=== Work instruction ===
Given the entries that follow, write out exactly the lines starting at the one containing "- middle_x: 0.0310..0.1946" and ending at the one containing "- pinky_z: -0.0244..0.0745", both ends included, and only those.

=== Collected data entries ===
◇ ◇ ◇ ◇
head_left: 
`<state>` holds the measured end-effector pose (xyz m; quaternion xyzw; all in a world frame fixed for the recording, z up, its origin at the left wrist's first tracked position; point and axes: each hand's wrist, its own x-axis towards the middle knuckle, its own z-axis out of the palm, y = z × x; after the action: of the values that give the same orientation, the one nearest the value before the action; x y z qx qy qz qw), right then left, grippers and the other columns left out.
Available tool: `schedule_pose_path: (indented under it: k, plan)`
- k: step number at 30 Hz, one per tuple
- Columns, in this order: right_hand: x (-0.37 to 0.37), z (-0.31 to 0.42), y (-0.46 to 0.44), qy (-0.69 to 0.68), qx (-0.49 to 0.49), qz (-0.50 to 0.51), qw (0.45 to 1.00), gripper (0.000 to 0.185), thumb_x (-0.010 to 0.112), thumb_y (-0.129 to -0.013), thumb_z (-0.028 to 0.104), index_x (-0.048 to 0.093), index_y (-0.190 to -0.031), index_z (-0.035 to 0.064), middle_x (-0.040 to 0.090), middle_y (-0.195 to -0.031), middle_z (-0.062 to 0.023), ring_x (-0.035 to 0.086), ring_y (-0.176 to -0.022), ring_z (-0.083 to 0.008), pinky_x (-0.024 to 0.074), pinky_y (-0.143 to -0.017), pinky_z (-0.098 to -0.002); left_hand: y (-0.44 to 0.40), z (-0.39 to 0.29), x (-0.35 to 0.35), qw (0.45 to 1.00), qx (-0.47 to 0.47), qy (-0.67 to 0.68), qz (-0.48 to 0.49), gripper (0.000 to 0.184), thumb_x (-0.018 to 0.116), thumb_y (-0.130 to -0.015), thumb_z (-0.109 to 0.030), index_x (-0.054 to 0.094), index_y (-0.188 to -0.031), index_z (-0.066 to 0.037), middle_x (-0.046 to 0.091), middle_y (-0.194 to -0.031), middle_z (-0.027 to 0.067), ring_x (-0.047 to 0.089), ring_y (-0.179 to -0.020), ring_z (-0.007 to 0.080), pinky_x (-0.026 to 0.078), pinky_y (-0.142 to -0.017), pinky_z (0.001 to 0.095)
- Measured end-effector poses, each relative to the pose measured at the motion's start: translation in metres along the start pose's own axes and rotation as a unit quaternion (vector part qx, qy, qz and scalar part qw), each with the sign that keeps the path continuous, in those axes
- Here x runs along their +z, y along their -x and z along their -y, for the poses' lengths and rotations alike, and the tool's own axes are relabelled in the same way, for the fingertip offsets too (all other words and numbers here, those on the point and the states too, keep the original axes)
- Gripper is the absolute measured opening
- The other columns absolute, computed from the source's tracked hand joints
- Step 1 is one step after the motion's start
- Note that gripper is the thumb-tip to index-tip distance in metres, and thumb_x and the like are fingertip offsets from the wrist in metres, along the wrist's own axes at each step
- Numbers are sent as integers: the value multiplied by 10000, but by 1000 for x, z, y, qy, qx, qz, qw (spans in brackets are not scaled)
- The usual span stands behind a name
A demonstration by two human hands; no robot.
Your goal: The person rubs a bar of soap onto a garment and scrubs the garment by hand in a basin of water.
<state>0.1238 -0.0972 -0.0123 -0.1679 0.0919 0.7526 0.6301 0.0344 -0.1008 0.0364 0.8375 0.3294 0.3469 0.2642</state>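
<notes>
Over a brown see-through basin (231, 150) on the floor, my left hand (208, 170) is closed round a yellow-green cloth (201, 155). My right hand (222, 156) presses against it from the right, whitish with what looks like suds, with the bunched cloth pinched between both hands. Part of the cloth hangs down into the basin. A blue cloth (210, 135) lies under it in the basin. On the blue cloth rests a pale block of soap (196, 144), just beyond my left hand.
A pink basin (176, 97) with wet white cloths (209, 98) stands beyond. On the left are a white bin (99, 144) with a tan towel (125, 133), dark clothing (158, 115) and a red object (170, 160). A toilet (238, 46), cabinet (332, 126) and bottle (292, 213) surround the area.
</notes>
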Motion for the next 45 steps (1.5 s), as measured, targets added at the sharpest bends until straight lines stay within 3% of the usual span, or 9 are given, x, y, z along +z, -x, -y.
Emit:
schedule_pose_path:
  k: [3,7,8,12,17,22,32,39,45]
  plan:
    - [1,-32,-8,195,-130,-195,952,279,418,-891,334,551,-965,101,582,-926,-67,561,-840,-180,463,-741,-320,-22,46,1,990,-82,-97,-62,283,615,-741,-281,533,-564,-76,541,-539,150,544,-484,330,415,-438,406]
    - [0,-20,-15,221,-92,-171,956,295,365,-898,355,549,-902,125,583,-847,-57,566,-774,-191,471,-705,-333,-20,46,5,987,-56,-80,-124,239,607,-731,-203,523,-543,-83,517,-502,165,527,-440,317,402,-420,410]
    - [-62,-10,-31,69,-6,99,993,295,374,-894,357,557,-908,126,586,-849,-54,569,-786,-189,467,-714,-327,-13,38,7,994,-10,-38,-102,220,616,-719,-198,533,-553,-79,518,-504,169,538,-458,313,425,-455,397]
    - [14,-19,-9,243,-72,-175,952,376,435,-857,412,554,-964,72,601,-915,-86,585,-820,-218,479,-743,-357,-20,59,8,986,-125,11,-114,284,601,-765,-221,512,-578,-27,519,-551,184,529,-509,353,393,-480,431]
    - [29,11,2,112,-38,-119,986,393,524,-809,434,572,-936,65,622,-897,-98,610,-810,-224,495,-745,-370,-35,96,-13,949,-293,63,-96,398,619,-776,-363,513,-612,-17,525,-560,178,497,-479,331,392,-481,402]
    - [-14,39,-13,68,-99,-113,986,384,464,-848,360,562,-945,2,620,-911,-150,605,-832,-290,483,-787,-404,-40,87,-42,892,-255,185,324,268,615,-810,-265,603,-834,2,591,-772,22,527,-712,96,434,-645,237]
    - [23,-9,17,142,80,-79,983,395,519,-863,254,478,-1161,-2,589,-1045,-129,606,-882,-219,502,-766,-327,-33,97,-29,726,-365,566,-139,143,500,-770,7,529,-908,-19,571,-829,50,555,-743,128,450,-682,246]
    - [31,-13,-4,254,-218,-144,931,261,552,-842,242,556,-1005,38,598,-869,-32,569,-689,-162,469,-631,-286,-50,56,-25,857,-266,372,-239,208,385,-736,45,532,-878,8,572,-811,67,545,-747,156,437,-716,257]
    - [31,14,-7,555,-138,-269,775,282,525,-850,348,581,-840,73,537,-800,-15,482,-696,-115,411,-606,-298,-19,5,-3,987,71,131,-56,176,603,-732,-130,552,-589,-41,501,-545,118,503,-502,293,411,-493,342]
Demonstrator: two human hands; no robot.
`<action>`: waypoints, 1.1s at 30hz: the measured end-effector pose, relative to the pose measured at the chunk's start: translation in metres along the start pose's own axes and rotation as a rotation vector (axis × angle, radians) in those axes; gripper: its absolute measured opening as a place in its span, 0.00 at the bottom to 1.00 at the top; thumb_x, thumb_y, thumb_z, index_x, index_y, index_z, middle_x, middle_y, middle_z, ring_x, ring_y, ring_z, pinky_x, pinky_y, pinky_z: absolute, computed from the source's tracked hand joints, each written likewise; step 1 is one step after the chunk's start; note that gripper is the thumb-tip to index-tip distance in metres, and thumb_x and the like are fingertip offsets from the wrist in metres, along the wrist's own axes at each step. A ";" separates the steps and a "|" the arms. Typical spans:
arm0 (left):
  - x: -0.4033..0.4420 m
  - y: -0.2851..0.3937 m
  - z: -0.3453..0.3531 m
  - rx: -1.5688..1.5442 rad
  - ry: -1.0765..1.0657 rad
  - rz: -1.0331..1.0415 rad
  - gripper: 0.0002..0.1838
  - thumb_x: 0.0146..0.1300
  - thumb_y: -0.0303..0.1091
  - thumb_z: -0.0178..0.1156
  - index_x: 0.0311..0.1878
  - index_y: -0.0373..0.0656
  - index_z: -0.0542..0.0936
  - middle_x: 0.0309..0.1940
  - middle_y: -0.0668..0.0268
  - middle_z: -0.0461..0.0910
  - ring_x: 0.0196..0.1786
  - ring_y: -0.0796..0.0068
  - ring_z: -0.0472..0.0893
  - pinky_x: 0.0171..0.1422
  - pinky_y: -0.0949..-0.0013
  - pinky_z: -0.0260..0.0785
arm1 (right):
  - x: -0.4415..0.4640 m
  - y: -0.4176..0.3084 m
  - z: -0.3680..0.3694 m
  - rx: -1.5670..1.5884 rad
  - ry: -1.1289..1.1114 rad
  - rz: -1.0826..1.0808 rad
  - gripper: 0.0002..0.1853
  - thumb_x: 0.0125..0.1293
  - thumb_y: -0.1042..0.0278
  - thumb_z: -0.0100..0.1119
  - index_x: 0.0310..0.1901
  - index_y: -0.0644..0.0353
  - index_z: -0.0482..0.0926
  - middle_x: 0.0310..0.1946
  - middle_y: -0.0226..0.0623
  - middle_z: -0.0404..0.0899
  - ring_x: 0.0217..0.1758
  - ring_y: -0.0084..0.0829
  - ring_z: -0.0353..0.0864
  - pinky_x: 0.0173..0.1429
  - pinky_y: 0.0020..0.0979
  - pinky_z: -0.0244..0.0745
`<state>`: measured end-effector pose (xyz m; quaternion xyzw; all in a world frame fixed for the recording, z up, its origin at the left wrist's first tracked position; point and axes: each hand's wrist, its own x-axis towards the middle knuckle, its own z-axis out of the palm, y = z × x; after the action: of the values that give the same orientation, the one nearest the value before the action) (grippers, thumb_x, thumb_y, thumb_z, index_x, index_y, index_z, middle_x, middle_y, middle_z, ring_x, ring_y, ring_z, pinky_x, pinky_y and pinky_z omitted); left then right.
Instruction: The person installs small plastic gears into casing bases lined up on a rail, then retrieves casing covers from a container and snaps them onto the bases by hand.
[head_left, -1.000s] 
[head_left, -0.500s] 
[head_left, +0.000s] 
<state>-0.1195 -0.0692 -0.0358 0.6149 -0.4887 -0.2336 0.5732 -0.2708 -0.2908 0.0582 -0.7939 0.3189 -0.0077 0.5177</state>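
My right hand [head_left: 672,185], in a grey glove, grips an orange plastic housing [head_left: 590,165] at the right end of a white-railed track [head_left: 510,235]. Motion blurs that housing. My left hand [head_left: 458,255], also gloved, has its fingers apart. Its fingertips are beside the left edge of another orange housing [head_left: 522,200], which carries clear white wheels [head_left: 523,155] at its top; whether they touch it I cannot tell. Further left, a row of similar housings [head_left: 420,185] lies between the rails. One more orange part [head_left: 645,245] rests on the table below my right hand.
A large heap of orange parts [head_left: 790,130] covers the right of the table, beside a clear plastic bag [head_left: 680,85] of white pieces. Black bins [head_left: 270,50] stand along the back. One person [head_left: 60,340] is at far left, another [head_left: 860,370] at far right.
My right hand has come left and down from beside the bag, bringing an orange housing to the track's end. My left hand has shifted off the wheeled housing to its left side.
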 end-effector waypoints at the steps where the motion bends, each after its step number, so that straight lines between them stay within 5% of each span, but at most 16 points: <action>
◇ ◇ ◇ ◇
=== Solution to this problem ===
  - middle_x: 0.0310..0.1946
  - middle_y: -0.0226..0.0623
  - middle_z: -0.0404..0.0899
  - ring_x: 0.0217..0.1758
  - ring_y: -0.0084..0.0829
  - ring_z: -0.0353..0.0864
  - pinky_x: 0.0173..0.1429
  - pinky_y: 0.0020..0.0979
  - pinky_z: -0.0244..0.0745

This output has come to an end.